**TASK DIRECTIONS**:
Reproduce the whole listing that follows, character for character, and drop the images.

**RECORDED INFORMATION**:
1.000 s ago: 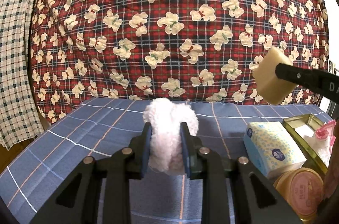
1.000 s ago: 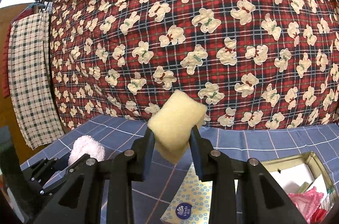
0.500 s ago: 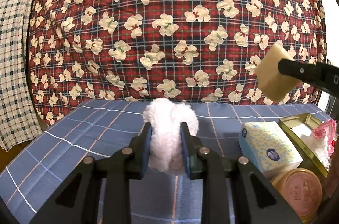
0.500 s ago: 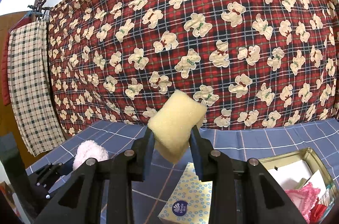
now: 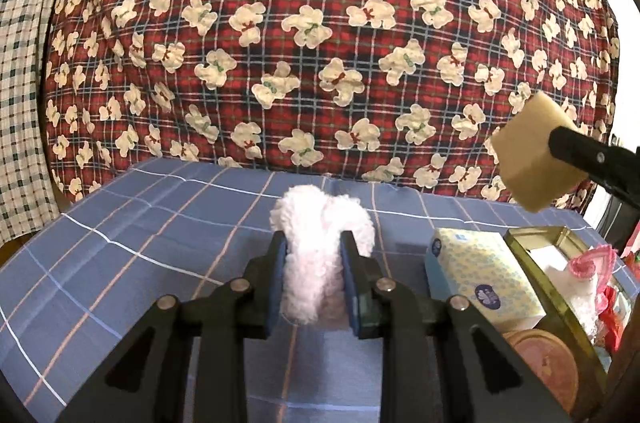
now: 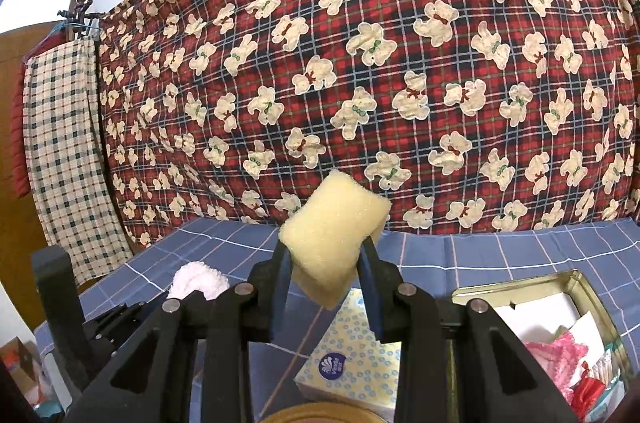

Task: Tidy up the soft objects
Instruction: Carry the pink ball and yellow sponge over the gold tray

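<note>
While the left gripper (image 5: pixel 314 277) squeezes a fluffy puff (image 5: pixel 320 263), right fingers (image 6: pixel 280 287) clamp a sponge (image 6: pixel 334 237).

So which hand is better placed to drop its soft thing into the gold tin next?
Probably right: the right gripper holds the yellow sponge near the gold tin; the left gripper's pink fluffy cloth is farther.

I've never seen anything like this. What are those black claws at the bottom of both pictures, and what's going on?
There is no robot here: a person holds a two-fingered clamp in each hand, and each clamp carries a camera looking along its fingers. One picture comes from the left gripper, shut on a fluffy pink-white puff. The other comes from the right gripper, shut on a yellow sponge. Below them, on a blue checked cloth, are a tissue pack and a gold tin holding pink things.
</note>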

**SOLUTION TO THIS EXERCISE**:
1.000 s ago: 
1.000 s ago: 
0.500 s ago: 
0.500 s ago: 
now: 
now: 

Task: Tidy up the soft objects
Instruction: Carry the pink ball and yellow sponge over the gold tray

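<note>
While the left gripper (image 5: pixel 314 277) squeezes a fluffy puff (image 5: pixel 320 263), right fingers (image 6: pixel 280 287) clamp a sponge (image 6: pixel 334 237).

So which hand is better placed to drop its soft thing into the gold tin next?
Probably right: the right gripper holds the yellow sponge near the gold tin; the left gripper's pink fluffy cloth is farther.

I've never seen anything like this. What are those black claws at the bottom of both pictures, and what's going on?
There is no robot here: a person holds a two-fingered clamp in each hand, and each clamp carries a camera looking along its fingers. One picture comes from the left gripper, shut on a fluffy pink-white puff. The other comes from the right gripper, shut on a yellow sponge. Below them, on a blue checked cloth, are a tissue pack and a gold tin holding pink things.
</note>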

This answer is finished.